Ralph A. Dunham (December 21, 1906 – September 24, 1959) was an American attorney and 18th Attorney General of South Dakota between 1951 and 1955.

==Education and career==
Dunham graduated from the University of Iowa College of Law.

===1950 Attorney General election===

On July 10, 1950, the Democratic convention was held in Huron. George A. Bangs was nominated. Further candidates considered were Albert F. Ulmer of Menno, Ralph Hutchinson of Huron, William Holland of Webster, D.C. "Cliff" Walsh of Miller, the 1948 Democratic nominee decided that he would not run again.

On July 17, 1950, the Republican convention was held in Pierre.

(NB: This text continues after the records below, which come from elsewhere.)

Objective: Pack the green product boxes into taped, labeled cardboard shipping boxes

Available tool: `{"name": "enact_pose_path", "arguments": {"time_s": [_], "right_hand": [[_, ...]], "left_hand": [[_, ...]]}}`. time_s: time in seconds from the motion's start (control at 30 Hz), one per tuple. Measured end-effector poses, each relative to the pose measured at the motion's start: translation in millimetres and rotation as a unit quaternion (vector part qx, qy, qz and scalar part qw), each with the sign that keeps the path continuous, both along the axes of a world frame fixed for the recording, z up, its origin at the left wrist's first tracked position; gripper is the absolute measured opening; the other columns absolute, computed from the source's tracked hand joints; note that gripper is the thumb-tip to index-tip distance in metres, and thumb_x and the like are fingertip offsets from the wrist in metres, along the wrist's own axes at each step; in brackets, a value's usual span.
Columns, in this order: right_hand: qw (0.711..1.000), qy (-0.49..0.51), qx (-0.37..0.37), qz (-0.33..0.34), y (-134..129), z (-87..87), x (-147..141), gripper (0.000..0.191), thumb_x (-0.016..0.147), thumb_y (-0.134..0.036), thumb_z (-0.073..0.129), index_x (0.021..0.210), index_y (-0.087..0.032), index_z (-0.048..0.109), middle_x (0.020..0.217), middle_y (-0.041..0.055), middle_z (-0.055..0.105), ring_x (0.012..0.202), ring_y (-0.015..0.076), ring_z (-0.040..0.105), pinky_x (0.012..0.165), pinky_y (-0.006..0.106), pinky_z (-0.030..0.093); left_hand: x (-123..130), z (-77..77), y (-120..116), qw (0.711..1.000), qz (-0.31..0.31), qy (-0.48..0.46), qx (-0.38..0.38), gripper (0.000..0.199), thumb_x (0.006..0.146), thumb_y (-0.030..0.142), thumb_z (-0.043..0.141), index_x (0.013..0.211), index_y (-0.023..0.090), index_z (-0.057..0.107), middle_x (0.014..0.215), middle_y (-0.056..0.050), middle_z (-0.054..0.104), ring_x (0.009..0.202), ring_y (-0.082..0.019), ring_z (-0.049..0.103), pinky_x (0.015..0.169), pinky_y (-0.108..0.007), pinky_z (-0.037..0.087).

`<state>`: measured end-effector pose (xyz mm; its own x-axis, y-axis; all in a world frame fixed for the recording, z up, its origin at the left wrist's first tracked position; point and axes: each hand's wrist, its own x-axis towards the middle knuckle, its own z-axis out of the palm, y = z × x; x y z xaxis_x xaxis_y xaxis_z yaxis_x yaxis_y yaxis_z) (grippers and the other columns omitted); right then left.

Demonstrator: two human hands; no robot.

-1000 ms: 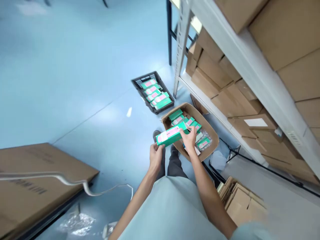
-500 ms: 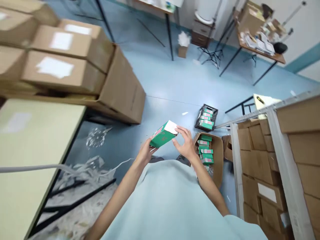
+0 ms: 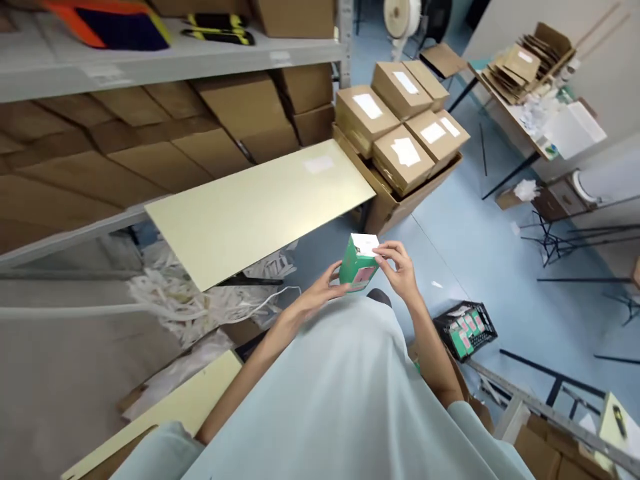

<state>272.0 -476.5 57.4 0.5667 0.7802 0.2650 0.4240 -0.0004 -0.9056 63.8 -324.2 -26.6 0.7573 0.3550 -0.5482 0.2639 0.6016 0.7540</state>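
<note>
And it's bright green on the box (image 3: 350, 272), with a pink panel (image 3: 362, 275) and a white top (image 3: 364, 243)! Pale blue fills the shirt (image 3: 350, 387), creamy yellow the tabletop (image 3: 260, 207). Plain brown cartons (image 3: 367, 127) wear white labels (image 3: 367, 105); the floor (image 3: 445, 233) shines blue, and a black, latticed crate (image 3: 487, 340) flashes green-and-pink packs (image 3: 460, 340).

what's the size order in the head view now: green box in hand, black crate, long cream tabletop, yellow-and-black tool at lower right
1. Cream tabletop
2. Black crate and green box: too alike to rank, the box being nearer
3. Yellow-and-black tool
</note>
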Motion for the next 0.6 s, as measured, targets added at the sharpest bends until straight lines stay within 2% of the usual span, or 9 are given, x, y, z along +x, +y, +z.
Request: {"name": "enact_pose_path", "arguments": {"time_s": [0.07,0.13,0.23,0.3,0.47,0.6], "right_hand": [[0.999,0.000,-0.020,0.032,43.9,4.8,2.1,0.036,0.110,-0.062,0.075,0.116,-0.032,0.092,0.120,0.0108,0.075,0.116,0.0274,0.074,0.096,0.043,0.068],[0.997,-0.002,-0.036,0.074,83.1,8.8,8.8,0.037,0.110,-0.063,0.075,0.112,-0.030,0.092,0.117,0.0108,0.076,0.114,0.0271,0.074,0.092,0.041,0.068],[0.991,0.010,-0.033,0.132,138.9,11.6,25.7,0.035,0.110,-0.061,0.076,0.111,-0.030,0.092,0.117,0.0104,0.076,0.113,0.0265,0.074,0.092,0.041,0.068],[0.985,0.030,-0.033,0.168,177.2,10.3,38.3,0.033,0.110,-0.060,0.077,0.112,-0.030,0.092,0.117,0.0103,0.076,0.113,0.0265,0.075,0.093,0.041,0.069],[0.964,0.051,-0.049,0.257,279.9,2.6,62.3,0.036,0.108,-0.063,0.078,0.111,-0.030,0.092,0.116,0.0105,0.076,0.112,0.0271,0.075,0.095,0.043,0.069],[0.944,0.029,-0.053,0.325,359.2,2.7,76.6,0.034,0.111,-0.060,0.074,0.113,-0.031,0.092,0.114,0.0098,0.075,0.111,0.0270,0.074,0.094,0.043,0.068]], "left_hand": [[-10.7,2.2,17.9,0.999,0.018,-0.002,0.027,0.111,0.063,0.045,0.113,0.162,0.032,0.064,0.155,-0.017,0.073,0.107,-0.031,0.084,0.097,-0.043,0.066],[-15.5,0.6,35.1,0.998,0.052,0.010,0.039,0.106,0.063,0.043,0.112,0.157,0.030,0.067,0.152,-0.018,0.075,0.099,-0.029,0.084,0.090,-0.041,0.067],[-16.3,-3.6,65.0,0.993,0.105,0.014,0.045,0.103,0.063,0.043,0.110,0.156,0.026,0.069,0.148,-0.019,0.076,0.091,-0.028,0.084,0.082,-0.039,0.068],[-15.5,-3.7,88.7,0.990,0.132,0.010,0.048,0.103,0.063,0.043,0.110,0.156,0.026,0.070,0.147,-0.018,0.077,0.091,-0.028,0.085,0.084,-0.040,0.068],[-13.1,9.8,152.3,0.974,0.222,0.028,0.033,0.099,0.060,0.039,0.112,0.151,0.026,0.076,0.142,-0.016,0.080,0.098,-0.032,0.085,0.092,-0.044,0.069],[-8.2,22.2,193.7,0.953,0.296,0.070,-0.003,0.097,0.054,0.035,0.115,0.144,0.026,0.082,0.133,-0.014,0.082,0.100,-0.033,0.082,0.090,-0.044,0.067]]}}
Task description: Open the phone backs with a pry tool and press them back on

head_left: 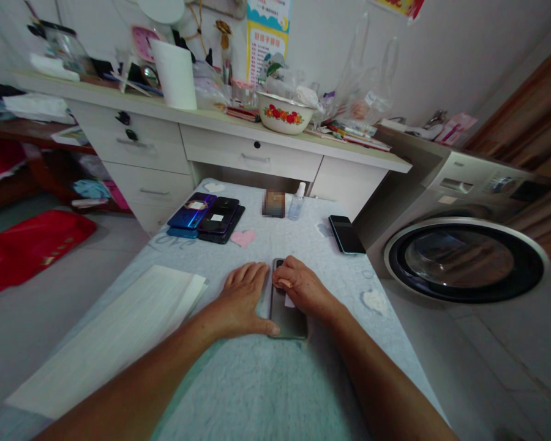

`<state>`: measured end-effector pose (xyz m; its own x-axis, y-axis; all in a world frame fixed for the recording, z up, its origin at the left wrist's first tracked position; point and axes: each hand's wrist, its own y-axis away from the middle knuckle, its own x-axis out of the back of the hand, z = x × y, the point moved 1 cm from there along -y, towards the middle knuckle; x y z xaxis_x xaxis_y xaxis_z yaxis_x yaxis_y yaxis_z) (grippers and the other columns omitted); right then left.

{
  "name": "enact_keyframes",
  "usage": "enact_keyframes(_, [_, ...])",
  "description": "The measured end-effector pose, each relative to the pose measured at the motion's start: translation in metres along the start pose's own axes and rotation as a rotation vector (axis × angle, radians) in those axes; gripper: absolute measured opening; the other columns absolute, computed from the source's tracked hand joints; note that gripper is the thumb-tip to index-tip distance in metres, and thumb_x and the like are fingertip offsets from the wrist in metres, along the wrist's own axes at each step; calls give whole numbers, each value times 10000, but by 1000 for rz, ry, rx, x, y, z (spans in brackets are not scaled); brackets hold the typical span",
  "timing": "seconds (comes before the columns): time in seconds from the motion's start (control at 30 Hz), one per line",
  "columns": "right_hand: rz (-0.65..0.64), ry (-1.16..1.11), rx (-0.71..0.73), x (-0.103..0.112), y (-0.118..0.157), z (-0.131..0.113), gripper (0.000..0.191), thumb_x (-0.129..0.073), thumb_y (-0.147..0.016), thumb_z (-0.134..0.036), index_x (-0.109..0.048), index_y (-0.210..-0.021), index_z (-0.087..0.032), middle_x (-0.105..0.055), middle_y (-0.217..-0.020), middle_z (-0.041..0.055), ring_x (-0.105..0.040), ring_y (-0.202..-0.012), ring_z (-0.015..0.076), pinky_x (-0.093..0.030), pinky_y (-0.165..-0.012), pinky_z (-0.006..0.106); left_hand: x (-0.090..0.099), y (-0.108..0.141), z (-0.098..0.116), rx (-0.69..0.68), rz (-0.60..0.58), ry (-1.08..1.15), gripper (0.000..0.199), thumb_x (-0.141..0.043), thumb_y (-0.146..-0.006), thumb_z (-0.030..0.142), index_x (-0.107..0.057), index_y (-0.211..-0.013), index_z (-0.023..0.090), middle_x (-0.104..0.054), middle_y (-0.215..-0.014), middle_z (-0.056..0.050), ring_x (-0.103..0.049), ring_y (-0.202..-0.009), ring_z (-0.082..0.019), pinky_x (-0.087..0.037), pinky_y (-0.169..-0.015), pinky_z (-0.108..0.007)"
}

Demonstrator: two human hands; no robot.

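A grey phone [288, 321] lies back up on the cloth-covered table, its camera area at the far end. My left hand [245, 300] rests flat at its left side, fingers stretched forward, the thumb touching the phone's near left corner. My right hand [303, 288] is closed over the upper part of the phone, fingers pressed together near the camera area. A small whitish piece [289, 301] shows beneath these fingers; it looks like a bit of cloth or paper, too small to tell.
Stacked phones [206, 215] lie at the far left, a pink heart [243, 238] beside them. A spray bottle [297, 202] stands at the back by a blurred brown item [274, 203]. Another phone [346, 234] lies right. White sheets [114, 337] cover the left side.
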<state>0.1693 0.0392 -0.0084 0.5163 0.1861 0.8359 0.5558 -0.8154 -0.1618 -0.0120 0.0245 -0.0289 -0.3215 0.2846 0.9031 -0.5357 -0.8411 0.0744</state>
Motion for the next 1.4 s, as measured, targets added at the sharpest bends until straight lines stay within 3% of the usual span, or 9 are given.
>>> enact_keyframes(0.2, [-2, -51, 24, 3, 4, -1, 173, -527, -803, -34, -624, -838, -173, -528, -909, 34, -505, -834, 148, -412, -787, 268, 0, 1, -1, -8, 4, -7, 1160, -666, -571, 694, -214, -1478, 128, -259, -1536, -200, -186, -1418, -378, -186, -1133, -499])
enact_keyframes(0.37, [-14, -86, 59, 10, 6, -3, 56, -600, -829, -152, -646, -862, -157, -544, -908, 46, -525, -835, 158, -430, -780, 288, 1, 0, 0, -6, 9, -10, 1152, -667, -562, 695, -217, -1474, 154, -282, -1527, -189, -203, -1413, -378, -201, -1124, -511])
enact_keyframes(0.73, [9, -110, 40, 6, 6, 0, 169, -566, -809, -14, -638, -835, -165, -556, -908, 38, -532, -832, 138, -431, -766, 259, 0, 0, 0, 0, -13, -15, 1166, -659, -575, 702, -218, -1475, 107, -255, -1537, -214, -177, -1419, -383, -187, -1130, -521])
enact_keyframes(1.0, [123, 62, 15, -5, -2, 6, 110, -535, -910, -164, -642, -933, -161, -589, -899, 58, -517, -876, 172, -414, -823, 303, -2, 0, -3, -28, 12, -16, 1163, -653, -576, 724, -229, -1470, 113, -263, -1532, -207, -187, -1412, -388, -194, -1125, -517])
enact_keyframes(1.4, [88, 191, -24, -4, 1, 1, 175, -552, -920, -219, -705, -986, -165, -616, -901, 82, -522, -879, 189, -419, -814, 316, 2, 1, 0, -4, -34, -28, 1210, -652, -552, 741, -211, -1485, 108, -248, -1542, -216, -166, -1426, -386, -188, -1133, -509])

Five candidates competed: Gene Pruitt of Sioux Falls; Ralph Dunham of Clark; Rex Sheild of Salem; Dave MacFarlane of Montrose and Raymond Heib of Ipswich who withdrew before the voting began. Dunham and Sheild advanced and Dunham prevailed with the nomination.

Dunham was elected as Attorney General of South Dakota with 144,694 votes to Bangs 97,792 votes.

===1952 Attorney General election===
On July 22, 1952, Dunham was re-nominated without opposition.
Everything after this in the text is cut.